脑脊液（CSF）流入静脉血和脑膜淋巴管。在本申请中， 我们将检验总体假设，即存在第三条脑脊液出口途径，通过颅骨通道进入颅骨 骨髓三年前，我们描述了亚毫米通道的存在， 在小鼠和人类中，骨髓腔与硬脑膜血管系统，以及在颅骨中产生的白细胞 骨髓通过这些通道向发炎的中枢神经系统（CNS）迁移。 为了进一步研究颅骨通道，我们最近对中枢神经系统-颅骨骨髓进行了令人惊讶的观察。 相反方向的串扰：注入小脑延髓池的荧光CSF示踪剂通过 以血管周围的方式形成颅骨通道，并在特定的颅骨骨髓区域积聚， 由静脉血池标记物标记。我们在这里建议系统地研究脑脊液通过颅骨的流出 通道在稳定状态和细菌性脑膜炎，测试的假设，头骨骨髓是一个 造血的特权网站，不断调查大脑健康通过采样脑脊液的危险信号。 我们将开始对健康小鼠的CSF颅骨通道流出进行严格评估，确定其途径， 尺寸限制和接受CSF的骨髓微环境。
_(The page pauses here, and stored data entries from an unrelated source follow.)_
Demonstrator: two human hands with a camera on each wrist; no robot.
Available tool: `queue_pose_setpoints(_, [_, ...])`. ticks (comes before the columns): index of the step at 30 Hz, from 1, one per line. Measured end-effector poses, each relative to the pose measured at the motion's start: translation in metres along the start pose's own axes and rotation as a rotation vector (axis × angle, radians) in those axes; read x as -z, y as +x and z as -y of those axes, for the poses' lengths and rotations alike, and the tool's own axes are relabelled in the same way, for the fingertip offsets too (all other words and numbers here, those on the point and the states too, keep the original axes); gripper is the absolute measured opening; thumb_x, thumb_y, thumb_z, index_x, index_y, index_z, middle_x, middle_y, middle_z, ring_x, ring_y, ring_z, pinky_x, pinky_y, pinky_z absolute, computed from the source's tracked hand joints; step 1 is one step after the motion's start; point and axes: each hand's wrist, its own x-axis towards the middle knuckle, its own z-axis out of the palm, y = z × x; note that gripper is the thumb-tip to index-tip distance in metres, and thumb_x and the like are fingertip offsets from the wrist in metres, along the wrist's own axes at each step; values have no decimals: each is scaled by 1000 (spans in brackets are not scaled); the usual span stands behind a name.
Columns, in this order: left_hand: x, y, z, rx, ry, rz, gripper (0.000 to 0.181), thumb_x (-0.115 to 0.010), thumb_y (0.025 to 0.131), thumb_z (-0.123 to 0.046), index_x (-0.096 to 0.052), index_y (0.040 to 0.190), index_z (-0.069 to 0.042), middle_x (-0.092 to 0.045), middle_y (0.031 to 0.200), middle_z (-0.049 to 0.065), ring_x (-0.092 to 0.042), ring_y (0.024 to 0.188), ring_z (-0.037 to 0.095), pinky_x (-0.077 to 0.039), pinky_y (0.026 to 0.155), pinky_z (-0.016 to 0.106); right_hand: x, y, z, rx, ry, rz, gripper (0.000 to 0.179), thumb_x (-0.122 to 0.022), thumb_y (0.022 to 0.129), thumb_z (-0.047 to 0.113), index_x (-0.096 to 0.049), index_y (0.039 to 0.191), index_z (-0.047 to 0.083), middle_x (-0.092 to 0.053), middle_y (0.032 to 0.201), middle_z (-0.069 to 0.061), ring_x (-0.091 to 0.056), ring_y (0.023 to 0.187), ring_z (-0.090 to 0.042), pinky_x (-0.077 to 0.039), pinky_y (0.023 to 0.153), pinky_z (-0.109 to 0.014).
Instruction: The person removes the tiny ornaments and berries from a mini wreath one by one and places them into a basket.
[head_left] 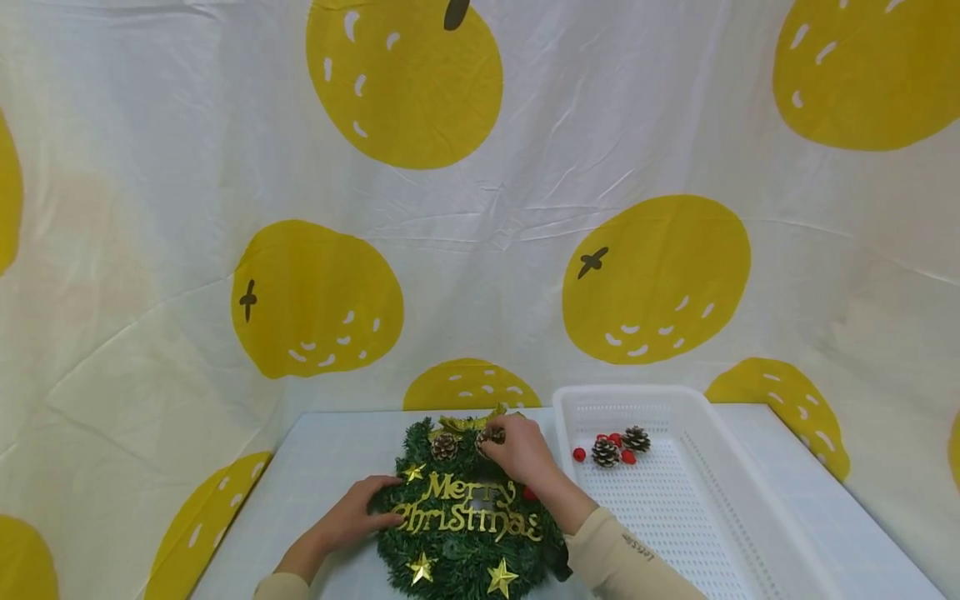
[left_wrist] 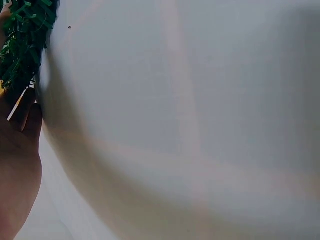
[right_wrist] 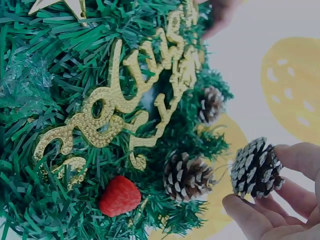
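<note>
A green wreath lies on the table with gold "Merry Christmas" lettering and gold stars. My left hand rests against its left edge, thumb beside the lettering. Over the upper right of the wreath, my right hand pinches a white-tipped pine cone between thumb and fingers. Thin wire shows between this cone and a second pine cone in the greenery. Another pine cone sits farther along, and a red berry lies beside the lettering.
To the right stands a white perforated basket. Inside it, near the back left, are two pine cones and several red berries. A white cloth with large yellow fruit prints hangs behind the table.
</note>
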Motion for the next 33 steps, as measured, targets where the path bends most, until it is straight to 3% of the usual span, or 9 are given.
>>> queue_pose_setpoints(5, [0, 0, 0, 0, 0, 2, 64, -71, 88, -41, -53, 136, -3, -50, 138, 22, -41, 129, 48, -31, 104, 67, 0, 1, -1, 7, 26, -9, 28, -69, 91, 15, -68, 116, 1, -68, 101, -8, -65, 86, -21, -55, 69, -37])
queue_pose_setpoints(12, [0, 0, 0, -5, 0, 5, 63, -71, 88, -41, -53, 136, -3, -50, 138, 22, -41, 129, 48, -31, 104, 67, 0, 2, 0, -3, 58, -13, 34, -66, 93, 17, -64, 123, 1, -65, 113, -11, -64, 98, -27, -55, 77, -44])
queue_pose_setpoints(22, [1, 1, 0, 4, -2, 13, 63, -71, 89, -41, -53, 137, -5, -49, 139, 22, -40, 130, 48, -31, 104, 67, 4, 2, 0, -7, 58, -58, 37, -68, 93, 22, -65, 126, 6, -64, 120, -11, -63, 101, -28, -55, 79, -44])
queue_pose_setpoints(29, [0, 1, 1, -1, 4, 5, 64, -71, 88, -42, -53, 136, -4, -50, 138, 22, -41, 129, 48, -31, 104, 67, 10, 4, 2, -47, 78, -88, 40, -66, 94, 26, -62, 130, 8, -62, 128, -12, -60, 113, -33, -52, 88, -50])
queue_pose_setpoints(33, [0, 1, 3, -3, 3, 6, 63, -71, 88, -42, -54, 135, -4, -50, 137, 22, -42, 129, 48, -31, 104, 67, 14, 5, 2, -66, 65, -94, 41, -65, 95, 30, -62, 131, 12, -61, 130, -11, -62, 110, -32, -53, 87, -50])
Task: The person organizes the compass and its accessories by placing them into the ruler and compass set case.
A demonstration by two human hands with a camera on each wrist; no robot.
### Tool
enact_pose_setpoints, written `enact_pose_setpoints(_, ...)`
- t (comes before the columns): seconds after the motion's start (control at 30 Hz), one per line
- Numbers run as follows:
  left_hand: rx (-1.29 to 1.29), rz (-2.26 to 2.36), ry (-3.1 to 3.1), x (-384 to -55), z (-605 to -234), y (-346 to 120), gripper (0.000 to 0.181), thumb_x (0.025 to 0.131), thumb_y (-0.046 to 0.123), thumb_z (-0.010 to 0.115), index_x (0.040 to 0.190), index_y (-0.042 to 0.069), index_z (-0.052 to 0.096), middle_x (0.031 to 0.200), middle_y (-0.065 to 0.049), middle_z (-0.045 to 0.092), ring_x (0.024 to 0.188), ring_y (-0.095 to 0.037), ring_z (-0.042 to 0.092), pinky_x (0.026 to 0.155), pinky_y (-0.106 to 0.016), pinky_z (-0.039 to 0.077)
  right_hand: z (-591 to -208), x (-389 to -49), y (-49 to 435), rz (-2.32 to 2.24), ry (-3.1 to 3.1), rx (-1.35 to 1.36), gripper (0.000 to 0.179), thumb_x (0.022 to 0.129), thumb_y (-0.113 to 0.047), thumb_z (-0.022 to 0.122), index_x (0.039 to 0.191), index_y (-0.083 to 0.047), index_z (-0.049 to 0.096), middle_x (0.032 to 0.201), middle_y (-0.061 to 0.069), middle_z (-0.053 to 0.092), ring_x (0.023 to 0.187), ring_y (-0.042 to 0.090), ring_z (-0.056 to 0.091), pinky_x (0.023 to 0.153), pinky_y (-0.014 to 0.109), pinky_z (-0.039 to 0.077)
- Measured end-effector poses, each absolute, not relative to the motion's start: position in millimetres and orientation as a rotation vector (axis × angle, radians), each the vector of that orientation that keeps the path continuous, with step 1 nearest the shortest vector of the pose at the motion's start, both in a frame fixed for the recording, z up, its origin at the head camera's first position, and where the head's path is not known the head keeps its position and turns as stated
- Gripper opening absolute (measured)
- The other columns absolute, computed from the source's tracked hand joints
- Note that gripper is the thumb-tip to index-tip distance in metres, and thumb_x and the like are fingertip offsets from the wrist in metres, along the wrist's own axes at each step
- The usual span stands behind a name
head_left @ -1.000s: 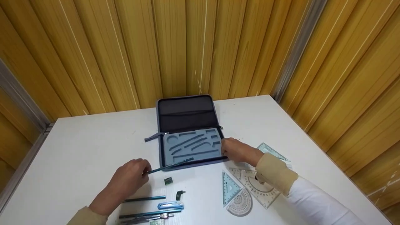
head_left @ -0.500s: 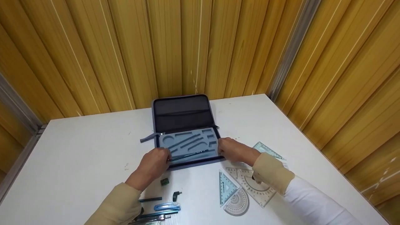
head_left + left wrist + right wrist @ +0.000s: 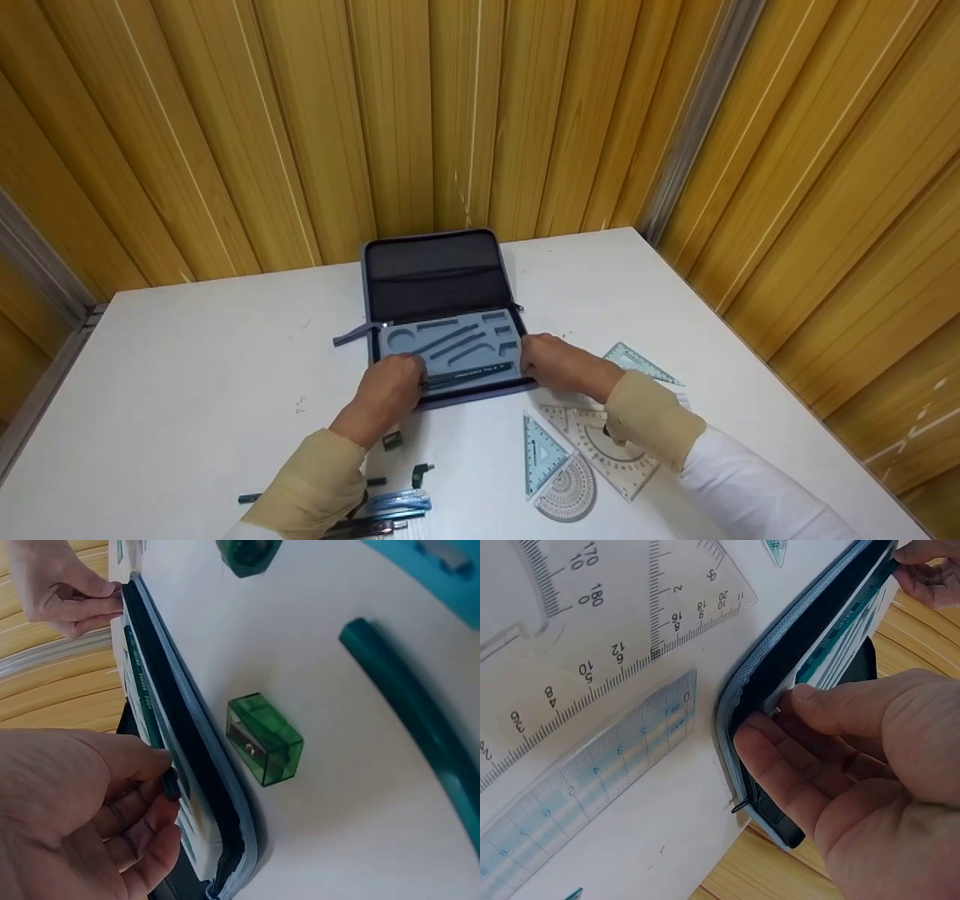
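Observation:
In the head view, a zippered case (image 3: pixel 435 259) lies unfolded with a grey-blue moulded tray (image 3: pixel 487 337) in its near half. My left hand (image 3: pixel 388 390) pinches one end of a dark green pencil (image 3: pixel 476 373) between thumb and fingers. The pencil lies along the long slot at the tray's near side, its printed lettering facing up. The left wrist view shows the pencil's dark end (image 3: pixel 171 784) at my fingertips. My right hand (image 3: pixel 561 361) grips the tray's right edge, thumb on top, as the right wrist view shows. Beside the case sits a green pencil sharpener (image 3: pixel 265 739).
Right of the case lie two set squares (image 3: pixel 546 454), a round-edged protractor (image 3: pixel 566 491) and a larger clear drawing template (image 3: pixel 622 457). Under my left forearm are a blue cutter (image 3: pixel 401 500), a small dark green piece (image 3: pixel 421 474) and several slim tools. Wood-patterned walls border the table.
My left hand has carried the pencil forward and right, from in front of the case onto the tray, where it now lies along the slot. My right hand keeps its grip at the edge.

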State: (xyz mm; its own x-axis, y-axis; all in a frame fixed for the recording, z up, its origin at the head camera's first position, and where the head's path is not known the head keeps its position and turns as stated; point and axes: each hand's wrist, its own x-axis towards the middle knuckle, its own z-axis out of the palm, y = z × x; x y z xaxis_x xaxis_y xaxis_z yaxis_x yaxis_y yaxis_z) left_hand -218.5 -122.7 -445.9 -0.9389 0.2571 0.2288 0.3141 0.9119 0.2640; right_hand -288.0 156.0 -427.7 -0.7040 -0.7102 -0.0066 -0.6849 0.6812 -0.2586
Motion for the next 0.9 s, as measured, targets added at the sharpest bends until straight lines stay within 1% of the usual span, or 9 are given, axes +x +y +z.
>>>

我们的初步数据显示 细菌通过颅骨通道迁移到颅骨骨髓，然后我们将测试CSF的相关性。 在肺炎链球菌引起的细菌性脑膜炎小鼠中，临床上最常见的 流行菌株在患有脑膜炎的小鼠中的工作将揭示颅骨通道CSF引流如何变化， 炎症性CNS病症。此Co-PI应用程序将三个不同的实验室结合在一起， 在神经科学、活体成像、免疫学和血液学方面的专业知识。我们建议 利用定制开发的工具，如造血生态位的高级成像，图像引导的单 细胞测序，用于感染和炎症表型分型的非侵入性成像，与 菲尔兹的金标准分析。该计划是根据大胆的初步数据，将阐明的重要性， 以前未知的CSF信号传导到颅骨骨髓，并可能在明确的环境中提高知识。 临床需要，细菌性脑膜炎。